Rolf Bulander, Chef der Kfz-Sparte von Bosch Foto: dpa

Ein Auto, das selbst eine Parklücke sucht oder zu Hause schon mal die Heizung anschaltet – Bosch investiert in die Entwicklung solcher Dienste und beschäftigt schon rund 15.000 Software-Experten.

Stuttgart – Das Internet im Auto und die wachsende Elektromobilität eröffnen dem Autozulieferer Bosch Geschäftsmöglichkeiten mit neuen Kundengruppen. So wolle der Konzern digitale Dienste an Leasingfirmen zur automatischen Fahrzeugwartung oder an Städte zur Parkraumsteuerung verkaufen, sagte der Chef der Kfz-Sparte von Bosch, Rolf Bulander, der Nachrichtenagentur Reuters.

Zur bisherigen Produktpalette komme deshalb das Feld Services hinzu. „Wir werden unser automobiles Kerngeschäft ausweiten - um mehr Software- und Servicelösungen.“ Die Schwaben sehen sich dafür gut aufgestellt wegen ihres breiten Geschäftsfeldes, das auch Energietechnik in Gebäuden und Haushaltsgeräte umfasst. „So können wir Domänen vernetzen, zum Beispiel das Navigationssystem im Auto mit der Heizung im Smart Home bis hin zur vernetzten Stadt“, erklärte Bulander.

Die Suche nach der raren Parklücke im Wohngebiet oder per Smartphone ein Auto leihen und Eintrittskarten kaufen mit wenigen Klicks - Bosch investiert in die Entwicklung solcher Dienste und beschäftigt schon rund 15.000 Software-Experten. Die Ausbreitung von digitalen Services im Fahrzeug wird die Autoindustrie nach Ansicht Bulanders aufmischen. So erwartet er Übernahmen und Kooperationen in großem Umfang. Der Kauf des Kartendienstes Nokia Here durch die drei Autobauer Daimler, BMW und die Volkswagen-Tochter Audi ist dafür ein Beispiel. Der Stiftungskonzern Bosch sieht sich nicht unter Akquisitionsdruck, hält aber die Augen offen. „Wenn wir eine Lücke im Portfolio haben, versuchen wir, sie zu füllen, auch durch Zukäufe“, sagte Bulander.

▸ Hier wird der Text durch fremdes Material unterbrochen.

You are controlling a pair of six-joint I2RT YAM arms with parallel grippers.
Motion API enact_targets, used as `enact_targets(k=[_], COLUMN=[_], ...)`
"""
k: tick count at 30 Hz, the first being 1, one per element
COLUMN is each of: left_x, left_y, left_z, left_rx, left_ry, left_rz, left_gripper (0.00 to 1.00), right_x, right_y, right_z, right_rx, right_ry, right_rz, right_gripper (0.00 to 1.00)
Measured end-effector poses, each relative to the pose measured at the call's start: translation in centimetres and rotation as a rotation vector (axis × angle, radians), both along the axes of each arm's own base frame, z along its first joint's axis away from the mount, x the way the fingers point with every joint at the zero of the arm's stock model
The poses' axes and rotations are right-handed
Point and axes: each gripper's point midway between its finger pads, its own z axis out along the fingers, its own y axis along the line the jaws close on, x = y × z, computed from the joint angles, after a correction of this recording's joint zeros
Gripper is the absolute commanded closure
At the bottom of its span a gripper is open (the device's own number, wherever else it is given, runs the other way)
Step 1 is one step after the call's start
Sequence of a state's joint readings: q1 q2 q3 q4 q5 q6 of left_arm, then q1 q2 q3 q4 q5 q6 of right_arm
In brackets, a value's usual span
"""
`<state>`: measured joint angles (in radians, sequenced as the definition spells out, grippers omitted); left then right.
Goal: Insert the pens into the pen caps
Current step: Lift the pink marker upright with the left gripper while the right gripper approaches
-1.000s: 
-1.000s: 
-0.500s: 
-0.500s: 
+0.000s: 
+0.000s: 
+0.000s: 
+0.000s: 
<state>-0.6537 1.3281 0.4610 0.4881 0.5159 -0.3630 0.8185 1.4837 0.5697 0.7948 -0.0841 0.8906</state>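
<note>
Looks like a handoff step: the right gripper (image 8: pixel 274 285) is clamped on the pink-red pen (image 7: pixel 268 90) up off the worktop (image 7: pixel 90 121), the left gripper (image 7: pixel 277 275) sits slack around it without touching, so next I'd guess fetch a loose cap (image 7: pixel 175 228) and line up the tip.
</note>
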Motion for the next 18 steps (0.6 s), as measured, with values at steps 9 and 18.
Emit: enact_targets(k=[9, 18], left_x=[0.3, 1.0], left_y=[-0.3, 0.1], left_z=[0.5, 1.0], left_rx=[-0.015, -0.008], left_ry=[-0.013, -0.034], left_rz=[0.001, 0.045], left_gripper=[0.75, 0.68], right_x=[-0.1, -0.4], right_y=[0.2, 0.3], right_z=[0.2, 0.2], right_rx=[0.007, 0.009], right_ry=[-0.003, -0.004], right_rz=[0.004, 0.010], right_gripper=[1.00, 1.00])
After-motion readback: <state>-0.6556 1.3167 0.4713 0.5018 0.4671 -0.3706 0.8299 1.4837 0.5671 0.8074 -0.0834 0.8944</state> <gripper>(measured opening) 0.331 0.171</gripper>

Bosch setzt auf E-Mobilität

Auch die wachsende Elektromobilität erweitert laut Bulander das Kundenpotenzial von Bosch. Nach einer langsamen Anlaufphase in diesem Jahrzehnt wird der Verkauf von Autos mit Batterieantrieb in der kommenden Dekade nach Prognose von Bosch Fahrt aufnehmen. Bis 2020 rechnet der Hersteller von Komponenten für alternative Antriebe bei einer weltweiten Jahresproduktion von 112 Millionen Fahrzeugen mit 13 Millionen Wagen mit elektrischem Antrieb - also rein elektrisch fahrenden Autos und Hybriden, der Kombination von Sprit- und Strombetriebenen. Das wäre ein Anteil von knapp zwölf Prozent. Bis 2025 könnte der Anteil nach Kalkulation von Bosch auf knapp 17 Prozent steigen, das wären 21 Millionen Stromer von insgesamt 125 Millionen Autos. “Damit ist Bosch eher unter den progressiv Denkenden“, sagte Bulander.

Derzeit sind Elektroautos noch kaum gefragt, weil sie wegen der Batteriekosten deutlich teurer sind als Autos mit Verbrennungsmotor. Auch ist die Reichweite der reinen Elektroautos mit deutlich unter 200 Kilometern noch gering. Bosch hat sich vorgenommen, bis 2020 die Reichweite zu verdoppeln bei halb so hohen Kosten. „Ist der technologische Durchbruch da, werden wir natürlich auch über eine Zellfertigung nachdenken“, bekräftigte Bulander. In zwei bis drei Jahren werde Bosch über den Produktionsaufbau entscheiden. Die Elektromobilität erleichtert nach Einschätzung von Bulander Konkurrenten der traditionellen Autokonzerne den Marktzugang, denn Elektromotoren sind nicht so kompliziert wie Verbrennungsmotoren. „Anders als beim Verbrenner fehlen ihnen hier nicht 100 Jahre Erfahrung und die damit verbundene Kompetenz, über die andere Hersteller ja verfügen“, erklärte er. Bosch kann es nur recht sein, wenn seine Kundschaft etwa um den Internetriesen Google mit einem selbst fahrenden Auto oder den US-Elektroauto-Pionier Tesla wächst. „Für uns sind neue Marktteilnehmer genauso Kunden wie die bekannten Autohersteller“, betonte Bulander.